Victor Harker is starting a new life without his wife, Stella. Throughout the novella, Stella floats in snapshots – she was clearly a plain-speaking, kind, lively woman. Perhaps it is easier to show a successful marriage in retrospect than on the page, but Bailey does a very impressive job, in these fleeting glances of a marriage, to show how deeply they loved and needed each other – and how alone Victor Harker now feels without her.
But Harker is not allowed to be lonely for long. Bursting into assumed friendship with him is Captain Hal Standish. He is boisterous, vulgar, and unstoppable. Harker doesn’t necessarily want to stop him. While he finds a lot about Standish overpowering, he is also passively open to whatever overtures are being made. You get the sense that he is most content in passivity.
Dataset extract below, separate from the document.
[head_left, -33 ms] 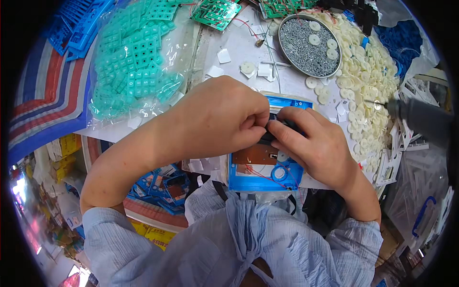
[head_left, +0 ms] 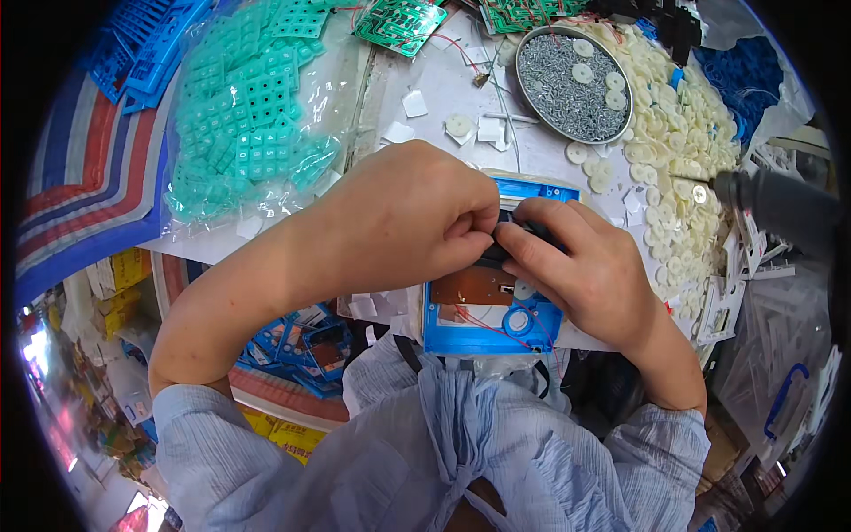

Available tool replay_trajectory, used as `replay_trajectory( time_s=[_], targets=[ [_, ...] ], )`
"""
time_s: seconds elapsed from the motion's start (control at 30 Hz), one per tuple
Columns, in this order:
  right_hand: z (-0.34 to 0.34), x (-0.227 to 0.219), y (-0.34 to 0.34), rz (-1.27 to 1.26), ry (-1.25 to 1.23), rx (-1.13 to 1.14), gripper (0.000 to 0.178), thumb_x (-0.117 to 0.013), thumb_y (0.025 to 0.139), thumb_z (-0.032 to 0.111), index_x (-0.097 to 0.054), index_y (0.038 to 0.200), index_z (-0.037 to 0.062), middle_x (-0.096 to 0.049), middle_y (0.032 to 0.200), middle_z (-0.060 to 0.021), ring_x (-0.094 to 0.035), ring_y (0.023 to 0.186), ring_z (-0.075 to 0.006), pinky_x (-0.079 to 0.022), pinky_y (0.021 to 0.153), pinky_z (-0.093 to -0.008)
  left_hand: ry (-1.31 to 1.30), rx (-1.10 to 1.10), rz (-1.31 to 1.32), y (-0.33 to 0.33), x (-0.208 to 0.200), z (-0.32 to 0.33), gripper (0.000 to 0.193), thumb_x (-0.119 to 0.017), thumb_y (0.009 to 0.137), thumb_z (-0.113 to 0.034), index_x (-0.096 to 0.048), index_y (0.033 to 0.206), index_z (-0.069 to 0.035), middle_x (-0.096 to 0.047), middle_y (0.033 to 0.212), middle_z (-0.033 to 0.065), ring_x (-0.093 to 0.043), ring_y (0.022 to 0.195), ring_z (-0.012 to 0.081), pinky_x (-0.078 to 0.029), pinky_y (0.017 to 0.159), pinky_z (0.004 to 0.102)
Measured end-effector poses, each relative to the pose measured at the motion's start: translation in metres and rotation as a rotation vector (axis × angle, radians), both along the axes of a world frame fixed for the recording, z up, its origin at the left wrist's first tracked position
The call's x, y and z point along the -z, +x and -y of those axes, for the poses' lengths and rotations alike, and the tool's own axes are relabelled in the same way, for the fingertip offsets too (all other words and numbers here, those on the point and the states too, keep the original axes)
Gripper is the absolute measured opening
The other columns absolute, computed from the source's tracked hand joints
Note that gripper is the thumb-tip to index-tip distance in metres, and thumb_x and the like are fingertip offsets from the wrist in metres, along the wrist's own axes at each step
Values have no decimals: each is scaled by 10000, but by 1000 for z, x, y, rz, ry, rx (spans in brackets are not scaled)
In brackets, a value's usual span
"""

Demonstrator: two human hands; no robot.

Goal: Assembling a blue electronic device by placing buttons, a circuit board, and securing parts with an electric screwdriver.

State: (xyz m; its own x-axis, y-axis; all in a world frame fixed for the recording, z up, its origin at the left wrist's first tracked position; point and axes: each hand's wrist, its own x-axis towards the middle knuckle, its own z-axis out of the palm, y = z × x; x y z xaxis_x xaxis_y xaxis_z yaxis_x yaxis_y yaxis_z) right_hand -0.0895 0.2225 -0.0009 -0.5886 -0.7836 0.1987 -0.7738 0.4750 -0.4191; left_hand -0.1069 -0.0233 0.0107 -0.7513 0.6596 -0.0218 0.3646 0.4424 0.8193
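A blue plastic casing (head_left: 474,340) lies in front of me at the table's near edge, with a brown circuit board (head_left: 461,287), thin red wires and a round ring inside it. Over its upper half, my left hand (head_left: 425,213) is closed, thumb and fingers pinched together at a black part (head_left: 502,253); what they grip is hidden. From the right, my right hand (head_left: 589,266) curls over the same black part, its fingertips pressed on it close to the left hand's. Most of the black part is covered by my fingers.
Teal keypads (head_left: 257,124) fill a clear bag on the left. A round tray of screws (head_left: 567,93) stands beyond the casing, beside heaped cream plastic discs (head_left: 678,133). A dark-handled screwdriver (head_left: 780,204) juts in from the right. Green circuit boards (head_left: 399,25) lie at the back.
The screwdriver at the right has shifted slightly toward the far side. My hands and the casing look unmoved.
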Motion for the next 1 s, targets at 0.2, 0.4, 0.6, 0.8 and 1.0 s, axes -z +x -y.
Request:
replay_trajectory(
  time_s=[0.2, 0.4, 0.6, 0.8, 1.0],
  targets=[
    [-1, -2, 2, 60, 57, 14, 325, -669, 834, 175, -669, 1157, 145, -637, 1061, -62, -662, 893, -243, -567, 599, -350, -7, 19, -83, -1, 6, 0, 57, -694, 795, -61, -649, 804, -26, -603, 662, 89, -605, 577, 252, -475, 550, 345],
    [-3, -1, 0, 32, 49, -11, 319, -658, 843, 169, -660, 1161, 145, -629, 1081, -66, -657, 884, -245, -561, 595, -346, -11, 17, -156, -3, 12, 2, 63, -695, 799, -69, -653, 813, -24, -611, 674, 104, -609, 587, 272, -477, 565, 361],
    [-1, -3, -1, 12, 47, -26, 324, -680, 826, 171, -657, 1148, 146, -614, 1049, -67, -648, 860, -237, -545, 593, -335, -65, 24, -35, -8, 4, 1, 73, -700, 807, -68, -662, 815, -6, -622, 676, 94, -603, 578, 217, -469, 558, 327],
    [0, -9, -1, 20, 101, -27, 342, -682, 816, 172, -654, 1157, 144, -606, 1033, -63, -648, 857, -237, -538, 581, -334, -49, -99, 348, -8, 1, 1, 134, -721, 844, -102, -688, 811, 24, -618, 639, 26, -550, 588, 62, -445, 540, 259],
    [0, -6, -1, 0, 84, -31, 351, -672, 819, 174, -653, 1167, 140, -607, 1036, -61, -648, 862, -239, -542, 589, -339, -122, -114, 394, -15, -7, -3, 136, -723, 856, -103, -692, 822, 25, -626, 645, 26, -551, 594, 56, -437, 537, 255]
  ],
)
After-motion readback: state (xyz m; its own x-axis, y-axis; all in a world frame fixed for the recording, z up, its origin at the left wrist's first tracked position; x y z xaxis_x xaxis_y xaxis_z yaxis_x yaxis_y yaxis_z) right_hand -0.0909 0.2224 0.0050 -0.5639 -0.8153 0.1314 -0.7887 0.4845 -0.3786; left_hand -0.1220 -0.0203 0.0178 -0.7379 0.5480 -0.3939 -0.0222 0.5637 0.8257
After a funny, energetic scene, we follow Captain Hal. Or, as the narrative says, ‘The man who was sometimes known as Captain Hal’. It quickly becomes clear that this is only one of several aliases he goes by – apparently for his sheer self-entertainment.
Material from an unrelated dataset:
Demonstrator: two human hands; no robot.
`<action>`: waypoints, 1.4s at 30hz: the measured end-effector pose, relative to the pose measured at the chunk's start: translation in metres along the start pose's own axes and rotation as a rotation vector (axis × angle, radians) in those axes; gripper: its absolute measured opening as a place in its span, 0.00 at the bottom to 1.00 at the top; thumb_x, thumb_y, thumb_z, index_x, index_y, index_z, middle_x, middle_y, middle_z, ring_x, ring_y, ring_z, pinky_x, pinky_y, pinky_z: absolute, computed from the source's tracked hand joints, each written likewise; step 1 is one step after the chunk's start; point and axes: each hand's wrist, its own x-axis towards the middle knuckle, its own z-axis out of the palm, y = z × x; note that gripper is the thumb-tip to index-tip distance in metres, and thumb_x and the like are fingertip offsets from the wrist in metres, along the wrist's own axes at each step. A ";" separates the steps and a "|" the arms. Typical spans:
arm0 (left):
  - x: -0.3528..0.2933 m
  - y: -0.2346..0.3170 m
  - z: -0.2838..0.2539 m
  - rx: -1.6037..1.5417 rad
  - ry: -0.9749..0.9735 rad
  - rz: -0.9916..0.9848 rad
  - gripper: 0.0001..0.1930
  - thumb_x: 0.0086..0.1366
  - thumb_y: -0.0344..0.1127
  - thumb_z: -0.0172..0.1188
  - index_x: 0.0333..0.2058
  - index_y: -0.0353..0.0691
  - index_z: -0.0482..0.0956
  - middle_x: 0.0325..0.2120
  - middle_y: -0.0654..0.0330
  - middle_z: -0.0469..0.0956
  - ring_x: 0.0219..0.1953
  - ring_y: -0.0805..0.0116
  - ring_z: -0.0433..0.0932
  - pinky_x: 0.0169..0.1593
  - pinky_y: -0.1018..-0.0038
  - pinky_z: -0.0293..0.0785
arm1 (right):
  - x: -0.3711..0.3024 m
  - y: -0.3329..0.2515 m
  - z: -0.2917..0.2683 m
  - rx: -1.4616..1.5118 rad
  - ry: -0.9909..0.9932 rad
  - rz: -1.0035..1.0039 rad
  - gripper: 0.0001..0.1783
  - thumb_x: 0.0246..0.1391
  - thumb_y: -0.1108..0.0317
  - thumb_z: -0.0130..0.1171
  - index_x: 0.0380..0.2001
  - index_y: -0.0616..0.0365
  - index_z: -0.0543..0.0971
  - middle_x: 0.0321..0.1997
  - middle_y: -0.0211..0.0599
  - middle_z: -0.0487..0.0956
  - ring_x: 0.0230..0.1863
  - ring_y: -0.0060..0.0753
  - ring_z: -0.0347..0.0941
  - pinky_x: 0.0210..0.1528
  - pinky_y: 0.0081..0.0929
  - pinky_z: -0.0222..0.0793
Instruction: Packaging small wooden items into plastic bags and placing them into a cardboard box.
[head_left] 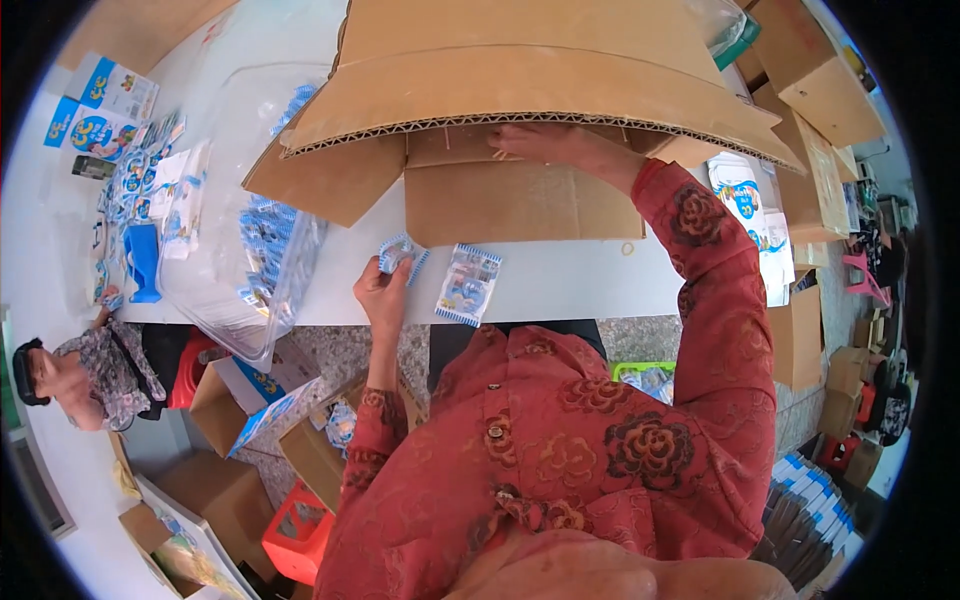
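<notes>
At far left a co-worker [112,378] sits at the tabletop [340,285], where printed boxes [95,122] and a blue holder [143,262] stand among scattered packs [130,190]. Next comes a clear tub [215,130] with blue-striped sachets [268,240] inside; below it, off the tabletop, are an open box [222,408] and a red stool [298,535]. In the middle a carton [490,205] lies with its mouth toward the person, its big flap [540,85] jutting over the opening and hiding much of the inside. White packs [738,190] and stacked cartons [815,85] fill the right side. The left hand [383,292] has a narrow grip, thumb and fingers pinching a packet [402,252] just in front of the carton; a second packet [468,285] lies flat beside it, untouched. The right hand [548,143] reaches in under the flap, fingers bent; I cannot tell whether its grip holds anything.
</notes>
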 end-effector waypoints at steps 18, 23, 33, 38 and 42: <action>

And a curious entertainment it is, too. You might assume he masquerades as a relatively well-to-do Captain to swindle people of a higher class – but his next character is a beggar with no teeth and filthy clothing. He stumbles into a shelter, hob-nobbing with down and outs. It is clear that whatever is motivating him to adopt these different personalities, it is not avarice.
Old Soldiers follows the two of them, together and apart, and Bailey manages to hold humour and poignancy in tension expertly. There are some lines that wouldn’t be out of place in one of the more literary dirty magazines…
Sex with Augusta or Myfanwy was always a robust business; with Chloe it had gone beyond the merely lively into a state that verged on gladiatorial.
…but there are also moments, particularly with Harker, which are beautiful reflections on lost love. He is also very adept at dialogue, and much of the book is in that form. I think the humour stands out more than the poignancy in the novella over all, and Bailey has a lightness of touch to it all that means Hal’s oddities are played for curious oddness rather than psychologised. Until… well, the ending is very satisfying, I’ll say that.
I’ve read three or four Bailey novels/novellas now and they’re always masterly. And yet I seldom see his name mentioned in the blogosphere. Any recommendations for others to try?